Beranda ยป Makassar ยป FKM Unhas Gelar Konferensi Kesehatan Internasional
FKM Unhas Gelar Konferensi Kesehatan Internasional
Makassar

FKM Unhas Gelar Konferensi Kesehatan Internasional

MAKASSAR, Untuk ketiga kalinya Departemen Kesehatan Lingkungan (Kesling) Fakultas Kesehatan Masyarakat Universitas Hasanuddin (FKM Unhas) menggelar Konferensi Kesehatan Internasional yang bertajuk The 3rd International Conference on Environmental Risks And Public Health (ICER-PH), di Hotel Harper Makassar, 26-27 Oktober 2018.

Konferensi yang dibuka Rektor Unhas yang diwakili Wakil Rektor Bidang Perencanaan, Keuangan dan Infrastruktur, Prof. Dr. Ir. Sumbangan Baja, M.Phil., dihadiri lebih 400 peserta dari berbagai kota dan provinsi di Indonesia serta juga beberapa dari luar negeri, dengan menghadirkan pembicara antara lain Prof. Dino Pisaniello dan Leonid Turczynowicz dari University of Adelaide Australia, Leng Huat, PhD dari University Sains Malaysia, kraihchat Tantrakarnava, PhD dari Mahidol University dan beberapa narasumber dalam negeri terdiri dari Prof. Umar Fahmi dan Anwar Mallongi, SKM, MSc., PhD dari Universitas Indonesia, serta Dr. Ismail Suardi Wekke dari STAIN Sorong.

Dalam sambutan pembukaannya Prof. Sumbangan menyampaikan, bahwa FKM merupakan salah satu fakultas favorit di Universitas Hasanuddin yang banyak memberi kontribusi dalam pemeringkatan prestasi di berbagai bidang. Selain itu Wakil Rektor I Unhas juga berharap Konferensi dapat menghasilkan pemikiran dan publikasi yang dapat diterbitkan pada berbagai jurnal internasional yang terindeks Scopus.

Ketua panitia kegiatan, dr. Hasanuddin Ishak, MSc, PhD, dalam melapornya mengatakan, bahwa masalah-masalah kesehatan lingkungan telah menjadi isu global sejak lama, yang berkembang dari masalah kesehatan lingkungan tradisional, seperti masalah sanitasi dasar dan hygiene, ke masalah-masalah yang lebih kompleks seperti polusi.

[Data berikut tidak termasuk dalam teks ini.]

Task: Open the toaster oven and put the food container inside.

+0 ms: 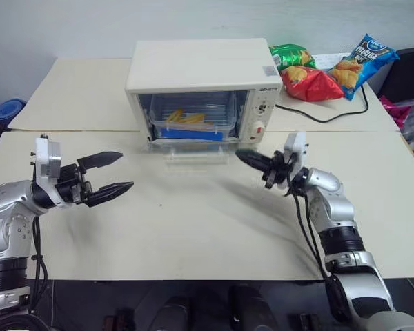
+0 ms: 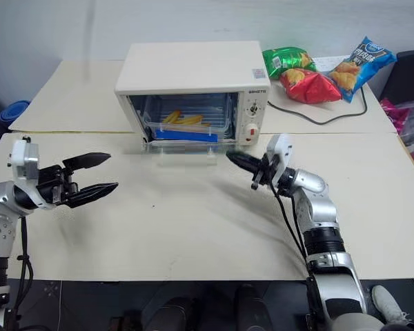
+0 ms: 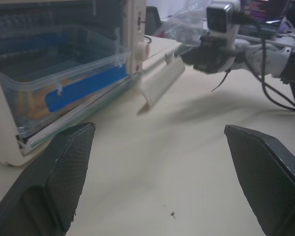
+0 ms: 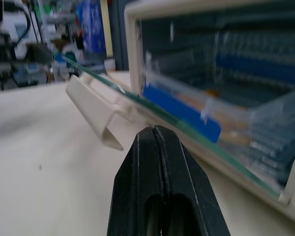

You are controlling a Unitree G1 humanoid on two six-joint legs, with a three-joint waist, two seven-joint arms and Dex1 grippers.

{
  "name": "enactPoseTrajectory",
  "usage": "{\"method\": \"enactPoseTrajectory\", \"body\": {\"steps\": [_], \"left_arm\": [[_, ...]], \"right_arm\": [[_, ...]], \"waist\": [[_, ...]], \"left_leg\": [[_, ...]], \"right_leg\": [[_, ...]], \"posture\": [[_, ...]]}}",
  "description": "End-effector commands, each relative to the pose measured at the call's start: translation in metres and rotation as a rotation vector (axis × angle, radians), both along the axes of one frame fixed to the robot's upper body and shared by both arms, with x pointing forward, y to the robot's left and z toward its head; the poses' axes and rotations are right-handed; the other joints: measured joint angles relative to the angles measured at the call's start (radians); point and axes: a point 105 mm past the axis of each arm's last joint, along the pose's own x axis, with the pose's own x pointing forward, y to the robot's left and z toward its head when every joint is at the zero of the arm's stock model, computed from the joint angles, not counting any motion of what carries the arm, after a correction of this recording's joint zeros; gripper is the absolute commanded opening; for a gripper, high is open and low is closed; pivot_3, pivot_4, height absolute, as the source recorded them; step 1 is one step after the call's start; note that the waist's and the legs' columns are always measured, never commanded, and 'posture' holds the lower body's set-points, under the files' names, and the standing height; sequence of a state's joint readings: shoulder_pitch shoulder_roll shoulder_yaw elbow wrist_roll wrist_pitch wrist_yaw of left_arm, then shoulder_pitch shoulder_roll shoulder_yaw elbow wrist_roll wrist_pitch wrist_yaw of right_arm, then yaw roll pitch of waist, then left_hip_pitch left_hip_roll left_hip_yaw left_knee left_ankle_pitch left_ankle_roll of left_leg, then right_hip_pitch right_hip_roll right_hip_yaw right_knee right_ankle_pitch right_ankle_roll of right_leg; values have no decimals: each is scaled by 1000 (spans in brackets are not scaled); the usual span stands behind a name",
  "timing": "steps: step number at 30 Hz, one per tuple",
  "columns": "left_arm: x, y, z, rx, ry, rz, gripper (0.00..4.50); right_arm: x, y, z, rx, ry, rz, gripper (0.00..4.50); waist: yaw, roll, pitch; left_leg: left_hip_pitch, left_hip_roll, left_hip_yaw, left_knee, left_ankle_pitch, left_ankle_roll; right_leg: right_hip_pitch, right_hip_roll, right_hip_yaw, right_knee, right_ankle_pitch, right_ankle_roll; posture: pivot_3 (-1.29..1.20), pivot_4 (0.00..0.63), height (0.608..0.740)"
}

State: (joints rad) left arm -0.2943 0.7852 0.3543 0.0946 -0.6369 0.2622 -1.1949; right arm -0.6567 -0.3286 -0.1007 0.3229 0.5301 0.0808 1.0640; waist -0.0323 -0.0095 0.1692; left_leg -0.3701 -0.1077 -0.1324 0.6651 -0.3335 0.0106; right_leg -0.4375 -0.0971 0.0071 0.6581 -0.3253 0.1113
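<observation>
The cream-white toaster oven [image 1: 200, 65] stands at the back middle of the table, its glass door [image 1: 190, 148] dropped down almost level and the white bar handle [image 1: 196, 160] at its front edge. The clear food container [image 1: 192, 118], with a blue clip and yellow strips, lies inside the oven. My left gripper [image 1: 124, 171] is open and empty, off to the left of the door and pointing toward it. My right gripper [image 1: 240, 156] is shut on nothing, its tip just right of the door's front corner. The right wrist view looks past the shut fingers [image 4: 155, 147] at the handle [image 4: 93, 110].
Colourful snack bags [image 1: 331, 72] lie at the back right beside the oven, and a black cable [image 1: 324, 114] runs across the table there. A blue object [image 1: 7, 110] sits off the table's left edge. Bare tabletop [image 1: 193, 227] stretches in front of the oven.
</observation>
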Motion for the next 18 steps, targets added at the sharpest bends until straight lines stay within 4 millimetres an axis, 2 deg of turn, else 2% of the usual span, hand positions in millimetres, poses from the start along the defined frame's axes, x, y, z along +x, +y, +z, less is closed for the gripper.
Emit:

“Masalah-masalah kesehatan lingkungan memberikan kontribusi yang cukup besar bagi berbagai masalah kesehatan masyarakat yang ada. Hingga kini masalah-masalah kesehatan lingkungan tradisional dan kontemporer, belum dapat diatasi dengan baik. Sebagian besar masalah kesehatan lingkungan yang ada saat ini terjadi akibat perkembangan industri dan aktivitas manusia yang semakin beragam dan tak terkendali,” tukas dr. Hasanuddin.

Selain itu, menurut dr Hasanuddin perkembangan ekonomi dan industri di Indonesia memberikan tekanan yang berat terhadap lingkungan dan akhirnya berdampak pada kesehatan masyarakat. Perkembangan perkotaan juga menyebabkan penggunaan lahan, baik langsung maupun tidak, mempengaruhi sumber daya dan ekosistem air dan menyebabkan bahaya bagi kesehatan.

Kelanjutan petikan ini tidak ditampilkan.